▶ _PROBLEM_
Collect all lines below with the string "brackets".

▶ _GIVEN DATA_

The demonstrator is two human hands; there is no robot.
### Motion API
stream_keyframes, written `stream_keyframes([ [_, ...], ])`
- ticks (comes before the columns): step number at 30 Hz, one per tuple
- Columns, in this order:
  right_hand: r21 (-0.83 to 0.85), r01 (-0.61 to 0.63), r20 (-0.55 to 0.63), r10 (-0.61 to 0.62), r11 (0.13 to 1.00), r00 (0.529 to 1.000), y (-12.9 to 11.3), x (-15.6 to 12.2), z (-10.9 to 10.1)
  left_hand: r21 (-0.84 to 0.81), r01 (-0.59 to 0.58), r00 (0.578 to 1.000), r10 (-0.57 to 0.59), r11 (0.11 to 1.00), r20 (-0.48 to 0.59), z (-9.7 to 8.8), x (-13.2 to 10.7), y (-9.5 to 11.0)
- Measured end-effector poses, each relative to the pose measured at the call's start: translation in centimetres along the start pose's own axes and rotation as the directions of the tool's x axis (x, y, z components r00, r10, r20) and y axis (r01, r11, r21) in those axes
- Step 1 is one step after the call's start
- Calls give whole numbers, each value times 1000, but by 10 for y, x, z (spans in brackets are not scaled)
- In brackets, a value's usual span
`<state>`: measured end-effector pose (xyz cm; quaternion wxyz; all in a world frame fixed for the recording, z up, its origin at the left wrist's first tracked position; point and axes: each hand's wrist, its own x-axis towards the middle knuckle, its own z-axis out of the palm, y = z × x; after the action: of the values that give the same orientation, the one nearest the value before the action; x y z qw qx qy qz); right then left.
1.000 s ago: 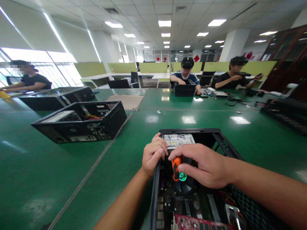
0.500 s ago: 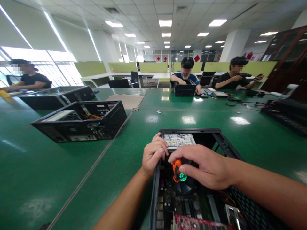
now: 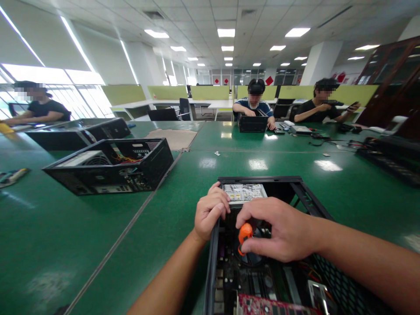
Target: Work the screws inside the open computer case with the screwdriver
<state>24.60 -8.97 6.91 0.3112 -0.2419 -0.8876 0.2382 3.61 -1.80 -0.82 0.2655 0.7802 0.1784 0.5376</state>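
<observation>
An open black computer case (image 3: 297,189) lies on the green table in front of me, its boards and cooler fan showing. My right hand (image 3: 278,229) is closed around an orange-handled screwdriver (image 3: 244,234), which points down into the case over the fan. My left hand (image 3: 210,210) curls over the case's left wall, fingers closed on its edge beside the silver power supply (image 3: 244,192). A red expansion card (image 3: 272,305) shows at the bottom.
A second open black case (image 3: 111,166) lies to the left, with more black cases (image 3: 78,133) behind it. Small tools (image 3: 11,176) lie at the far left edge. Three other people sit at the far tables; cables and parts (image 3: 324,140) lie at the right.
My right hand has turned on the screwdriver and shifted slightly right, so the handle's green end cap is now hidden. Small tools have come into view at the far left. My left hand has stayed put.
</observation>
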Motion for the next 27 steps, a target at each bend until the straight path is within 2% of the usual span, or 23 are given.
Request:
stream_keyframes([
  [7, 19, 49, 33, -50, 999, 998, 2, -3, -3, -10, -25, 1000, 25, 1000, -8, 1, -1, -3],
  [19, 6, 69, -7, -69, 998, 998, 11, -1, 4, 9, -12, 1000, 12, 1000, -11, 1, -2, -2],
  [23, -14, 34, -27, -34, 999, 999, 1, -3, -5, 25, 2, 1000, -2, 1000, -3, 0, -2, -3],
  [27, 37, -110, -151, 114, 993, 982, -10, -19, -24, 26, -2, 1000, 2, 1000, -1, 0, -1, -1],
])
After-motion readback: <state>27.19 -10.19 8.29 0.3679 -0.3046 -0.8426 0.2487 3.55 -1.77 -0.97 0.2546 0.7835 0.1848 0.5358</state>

▶ _RESPONSE BELOW_
- Calls give whole numbers, each value times 1000, but by 10 for y, x, z (spans in brackets are not scaled)
- In brackets, a value's usual span

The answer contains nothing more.